Dáil debates

Tuesday, 28 May 2013

Financial Emergency Measures in the Public Interest Bill 2013: Second Stage

 

7:25 pm

Photo of Mary Lou McDonaldMary Lou McDonald (Dublin Central, Sinn Fein) | Oireachtas source

The Minister has moved with indecent haste to introduce this legislation. I was interested in his comments, in that he described it as part of "the Government's policy of restraint and prudent budget". There was a complimentary glow to that depiction. The agreement has just been published, some union leaderships have taken a judgment on it and not a single union member has been balloted on its provisions. The legislation could have waited, but the Minister's objective in pushing it through is to strong-arm public sector workers, the very workers for whom he is responsible. I consider this to be a pre-emptive strike against them. The contingency measures to which he referred are blunt threats - sign up or else. Shaping up to one's workforce with such bravado is unnecessary, unhelpful and bad practice.

The Minister stated that he had taken the radical decision to engage freely with employees and their representatives on the policy challenge facing us. Is it not extraordinary that a Labour Party Minister would consider a process of collective bargaining and consultation radical? It is not radical - it is necessary.

Following the rejection of Croke Park II, a new negotiation process was initiated. Mr.
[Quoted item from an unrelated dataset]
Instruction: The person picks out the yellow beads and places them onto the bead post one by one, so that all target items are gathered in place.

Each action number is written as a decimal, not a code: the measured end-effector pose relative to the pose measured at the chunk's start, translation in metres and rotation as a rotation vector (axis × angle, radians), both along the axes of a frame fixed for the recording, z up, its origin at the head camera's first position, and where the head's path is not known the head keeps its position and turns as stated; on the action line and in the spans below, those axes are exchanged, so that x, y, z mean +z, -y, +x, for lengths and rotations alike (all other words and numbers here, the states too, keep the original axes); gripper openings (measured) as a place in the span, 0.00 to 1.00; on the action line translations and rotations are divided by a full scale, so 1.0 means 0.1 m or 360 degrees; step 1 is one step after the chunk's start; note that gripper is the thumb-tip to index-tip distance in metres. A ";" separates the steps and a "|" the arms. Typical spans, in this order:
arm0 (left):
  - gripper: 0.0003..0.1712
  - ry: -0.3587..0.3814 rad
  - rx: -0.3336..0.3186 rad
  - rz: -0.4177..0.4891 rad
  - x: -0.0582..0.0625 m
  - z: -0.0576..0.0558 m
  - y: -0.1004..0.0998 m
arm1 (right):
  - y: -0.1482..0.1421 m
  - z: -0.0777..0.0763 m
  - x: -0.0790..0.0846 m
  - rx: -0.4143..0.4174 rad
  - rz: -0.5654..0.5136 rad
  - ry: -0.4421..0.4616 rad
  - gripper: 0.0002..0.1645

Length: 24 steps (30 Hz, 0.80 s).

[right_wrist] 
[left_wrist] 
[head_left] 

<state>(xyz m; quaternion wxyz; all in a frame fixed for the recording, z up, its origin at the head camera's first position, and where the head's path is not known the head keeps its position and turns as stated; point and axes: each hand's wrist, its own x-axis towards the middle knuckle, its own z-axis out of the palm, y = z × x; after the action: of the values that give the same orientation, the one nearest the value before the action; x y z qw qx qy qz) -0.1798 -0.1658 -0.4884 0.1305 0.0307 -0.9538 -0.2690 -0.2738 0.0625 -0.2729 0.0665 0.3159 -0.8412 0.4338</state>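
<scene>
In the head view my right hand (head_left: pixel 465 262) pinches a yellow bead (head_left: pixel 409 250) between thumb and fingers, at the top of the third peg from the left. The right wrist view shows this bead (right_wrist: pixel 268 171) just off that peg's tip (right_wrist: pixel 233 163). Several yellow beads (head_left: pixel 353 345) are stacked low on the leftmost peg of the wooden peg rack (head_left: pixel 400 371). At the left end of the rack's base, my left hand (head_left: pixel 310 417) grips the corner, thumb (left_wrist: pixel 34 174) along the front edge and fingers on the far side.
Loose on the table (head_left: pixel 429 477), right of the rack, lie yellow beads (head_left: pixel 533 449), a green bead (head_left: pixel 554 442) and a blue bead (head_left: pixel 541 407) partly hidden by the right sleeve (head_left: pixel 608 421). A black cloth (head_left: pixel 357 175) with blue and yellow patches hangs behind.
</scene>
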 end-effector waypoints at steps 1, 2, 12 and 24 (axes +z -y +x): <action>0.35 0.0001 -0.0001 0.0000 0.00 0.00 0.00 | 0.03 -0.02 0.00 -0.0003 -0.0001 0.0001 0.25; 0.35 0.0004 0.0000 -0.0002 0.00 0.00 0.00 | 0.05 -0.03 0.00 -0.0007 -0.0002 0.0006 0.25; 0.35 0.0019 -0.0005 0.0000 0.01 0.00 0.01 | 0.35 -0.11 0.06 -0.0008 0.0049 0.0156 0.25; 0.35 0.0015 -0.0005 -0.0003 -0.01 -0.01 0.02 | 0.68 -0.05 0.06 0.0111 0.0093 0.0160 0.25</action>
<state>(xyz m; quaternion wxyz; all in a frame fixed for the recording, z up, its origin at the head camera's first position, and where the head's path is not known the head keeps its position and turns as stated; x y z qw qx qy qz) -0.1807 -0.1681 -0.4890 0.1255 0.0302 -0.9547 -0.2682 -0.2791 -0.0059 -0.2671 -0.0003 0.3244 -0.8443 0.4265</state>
Kieran Mulvey of the Labour Relations Commission was tasked to take the lead and union leaderships engaged fully in the discussions despite the unduly constrained framework set by the Government. There was no need to bully the leaders to the table - they went openly. In the course of the discussions, however, the Minister intervened time and again, barracking from the sidelines with his contingency plans. This caused me to wonder when he stated this evening that, while some people believed that the Government should act unilaterally and reduce the pay of all public servants without consultation, discussion or negotiation, neither he nor the Government shared that view. This is precisely the view that he articulated throughout the process - pass the agreement or else. Now the message is to agree the Haddington Road deal or else. The big threats and big sticks are still out.

This legislation has already been presented to union members and has been widely reported and commented on in the media. Trade union members and public servants are fully aware of the Minister's intent in the event of rejection of the Haddington Road deal. The Government's approach throughout this sorry episode, from Croke Park to Haddington Road, demonstrates nothing short of contempt for public sector workers. Let us remember that this and the last Governments have cut the public sector workforce by 10%. There is a commitment to reduce it by a further 10,000 workers. As at 2008, staffing figures in the public sector were slightly below the OECD average. In a comparison with eight countries, including Britain, Canada and the Netherlands, Ireland had the third lowest figure for general government employment per 1,000 population, as I am sure the Minister knows.

Last December, he told the Dáil that there were 565,000 more medical card holders, 50,000 more students in schools, close to 30,000 more third level students and 80,000 more State pensioners. Carer's allowance applications are taking six months to process and children seeking speech and therapy supports are on waiting lists of at least one year. Today, 292 people are lying on hospital trolleys and 14% of the working population continues to rely on social protection supports and services to make ends meet.

Despite this upwards trend or spike in public service need, significantly fewer public sector employees are dealing with the increased demand. They are working harder and for longer, with less pay and within a system that is inadequately resourced. This is unsustainable.

Railroading the legislation through the Dáil is little more than throwing political shapes. As the employer of the largest workforce in the State, it is wrong of the Minister to behave in this way.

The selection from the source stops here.